And in case anyone had missed the edge of the continuing war mood here--Tenet
announced that there are at least 100 active "al-Qaida operatives" now
operating in Europe, the FBI announced there was a "terrorism" danger
for Texas oil refineries, and the U.S. government closed many of its embassies
in the countries of the Persian Gulf.
A Glimpse of the Current Mission
Whenever powerful ruling class forces fight publicly over policy, there are
revelations of things that were previously hidden. These hearings were no
exception.
Chairman Bob Avakian noted (in The New Situation and the Great Challenges
) that when they came to power the Bush strategic team (including Paul Wolfowitz,
Dick Cheney, Donald Rumsfeld and Condoleezza Rice) thought that an aggressive
change was needed in the global policies of U.S. imperialism.
Chairman Avakian characterizes their thinking this way: "Look, we had
this great victory in the Cold War. Then we had this whole period when we had
Clinton in there, and we didn't really take advantage of the victory in the Cold
War. We didn't `roll up' the whole world the way we could have, and should have.
We let things drift, and it's time to get in there and follow up the victory of
the Cold War with this whole new world realignment that we're going to bludgeon
into being."
The testimony of Richard Clarke in these hearings revealed more evidence of
these strategic goals pursued by the Bush team.
Richard Clarke served the U.S. government for 30 years, as a high-level ring
leader of U.S. government counter-insurgency, spying and covert operations. He
served as head of "counter- terrorism" under Clinton, and as the new
Bush team came to power he was "kept on." He suggested that the new
administration continue the "anti-terrorist" plans of the Clinton
administration and says he was rudely ignored.
Clinton's government had been highly aggressive internationally--maintaining
murderous sanctions on Iraq, launching repeated bombing attacks on Iraq, and
sending cruise missile attacks into many different countries like Sudan and
Afghanistan to assassinate U.S. opponents. But Richard Clarke and other
witnesses document that the Bush team disdainfully felt that the Clinton
policies had wasted U.S. military superiority on pinprick actions and low-level
interventions in non-strategic areas (Haiti, Somalia, Yugoslavia, and so on).
Clarke describes how his plans and proposals were shoved aside as the Bush
team formulated new, global strategic plans. Meanwhile Clarke and other
testimony before the 9/11 Commission documents how the Bush team (in the months before
9/11) was focused on creating war plans to actually take over the
countries of Afghanistan and Iraq. The preliminary report of the National
Commission on Terrorist Attacks Upon the United States (released March 23)
officially acknowledged for the first time that the Bush administration adopted
a plan for invading Afghanistan and imposing a pro-U.S. government--and approved
that plan the day before the September 11 attacks!
Richard Clarke also describes how after 9/11, the White House and Pentagon
heads suddenly realized they could use the 9/11 attacks as an opportunity to
carry out those aggressive international moves they had long wanted to make.
After 9/11, the U.S. government first carried out the invasion of Afghanistan
that they were already planning.
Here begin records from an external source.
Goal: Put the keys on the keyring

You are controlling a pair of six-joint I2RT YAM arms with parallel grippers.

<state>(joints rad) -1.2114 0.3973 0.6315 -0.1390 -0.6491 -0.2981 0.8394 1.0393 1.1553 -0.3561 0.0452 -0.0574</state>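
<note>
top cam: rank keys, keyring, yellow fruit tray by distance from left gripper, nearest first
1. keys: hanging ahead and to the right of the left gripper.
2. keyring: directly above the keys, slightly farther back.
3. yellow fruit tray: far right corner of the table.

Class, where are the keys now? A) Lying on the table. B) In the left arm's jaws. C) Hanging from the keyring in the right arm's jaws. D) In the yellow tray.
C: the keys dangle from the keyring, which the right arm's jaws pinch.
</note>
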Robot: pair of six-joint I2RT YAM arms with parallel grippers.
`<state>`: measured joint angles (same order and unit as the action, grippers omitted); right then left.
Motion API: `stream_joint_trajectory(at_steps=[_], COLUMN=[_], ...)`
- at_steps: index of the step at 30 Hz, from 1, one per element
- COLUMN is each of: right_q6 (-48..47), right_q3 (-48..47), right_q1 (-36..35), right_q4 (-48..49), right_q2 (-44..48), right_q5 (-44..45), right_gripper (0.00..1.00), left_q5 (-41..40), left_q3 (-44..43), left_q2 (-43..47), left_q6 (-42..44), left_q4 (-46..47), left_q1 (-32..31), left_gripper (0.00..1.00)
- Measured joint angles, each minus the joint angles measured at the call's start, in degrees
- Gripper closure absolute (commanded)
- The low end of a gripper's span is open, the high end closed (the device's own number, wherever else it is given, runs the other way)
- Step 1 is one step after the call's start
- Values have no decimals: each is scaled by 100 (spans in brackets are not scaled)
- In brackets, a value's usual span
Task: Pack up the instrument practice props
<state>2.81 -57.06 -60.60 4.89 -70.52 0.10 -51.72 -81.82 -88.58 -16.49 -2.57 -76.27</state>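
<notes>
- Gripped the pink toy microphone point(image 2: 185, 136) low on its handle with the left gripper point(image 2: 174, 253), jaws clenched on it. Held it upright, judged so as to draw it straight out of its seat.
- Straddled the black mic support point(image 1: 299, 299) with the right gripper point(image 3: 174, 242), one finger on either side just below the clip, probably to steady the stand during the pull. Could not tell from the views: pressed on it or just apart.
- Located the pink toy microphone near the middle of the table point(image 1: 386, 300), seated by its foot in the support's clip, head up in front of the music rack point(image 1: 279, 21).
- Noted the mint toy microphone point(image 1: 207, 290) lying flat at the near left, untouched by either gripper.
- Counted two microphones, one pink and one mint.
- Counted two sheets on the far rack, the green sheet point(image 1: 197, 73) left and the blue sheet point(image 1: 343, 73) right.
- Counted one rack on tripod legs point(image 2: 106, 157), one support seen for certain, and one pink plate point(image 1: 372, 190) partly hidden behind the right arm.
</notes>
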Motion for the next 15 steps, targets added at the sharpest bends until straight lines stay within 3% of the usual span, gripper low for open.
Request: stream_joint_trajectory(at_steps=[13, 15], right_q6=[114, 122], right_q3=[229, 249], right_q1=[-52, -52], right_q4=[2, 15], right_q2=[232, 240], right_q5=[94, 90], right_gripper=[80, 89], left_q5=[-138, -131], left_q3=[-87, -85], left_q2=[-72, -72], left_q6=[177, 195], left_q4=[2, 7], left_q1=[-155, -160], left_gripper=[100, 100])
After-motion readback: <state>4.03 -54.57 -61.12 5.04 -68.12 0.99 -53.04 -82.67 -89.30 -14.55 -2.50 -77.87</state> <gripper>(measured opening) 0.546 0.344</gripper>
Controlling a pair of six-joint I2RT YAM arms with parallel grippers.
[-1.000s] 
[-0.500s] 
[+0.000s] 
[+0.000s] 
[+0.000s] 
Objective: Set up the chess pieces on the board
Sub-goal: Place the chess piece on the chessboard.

Then (as phase 2) they carried out the conquest
of Iraq--which Bush's Treasury Secretary Paul O'Neil confirmed they had planned
from their very first days in office, in January 2001.
Richard Clarke describes how after September 11 Bush and Rumsfeld were
especially interested in finding the way to justify an invasion of Iraq. Clarke
said (in a March 21 interview with CBS'60 Minutes ): "The president
dragged me into a room with a couple of other people, shut the door, and said,
`I want you to find whether Iraq did this.' Now he never said, `Make it up.' But
the entire conversation left me in absolutely no doubt that George Bush wanted
me to come back with a report that said Iraq did this." I said, `Mr.
President. We've done this before. We have been looking at this. We looked at it
with an open mind. There's no connection...' He came back at me and said, `Iraq!
Saddam! Find out if there's a connection.' And in a very intimidating way. I
mean, that we should come back with that answer."
Clarke said he wrote a report together with the CIA and FBI that concluded
that Iraq had few links with al-Qaida and no involvement in the September 11
attacks. Clarke said: "We sent it up to the president and it got bounced by
the National Security Adviser or deputy. It got bounced and sent back saying,
`Wrong answer... Do it again.' I have no idea, to this day, if the President saw
it, because after we did it again, it came to the same conclusion."
What emerges from these descriptions is one central fact about today's world:
The attacks of September 11 were exploited by the U.S. government to
unleash a long-prepared global offensive to consolidate and extend U.S.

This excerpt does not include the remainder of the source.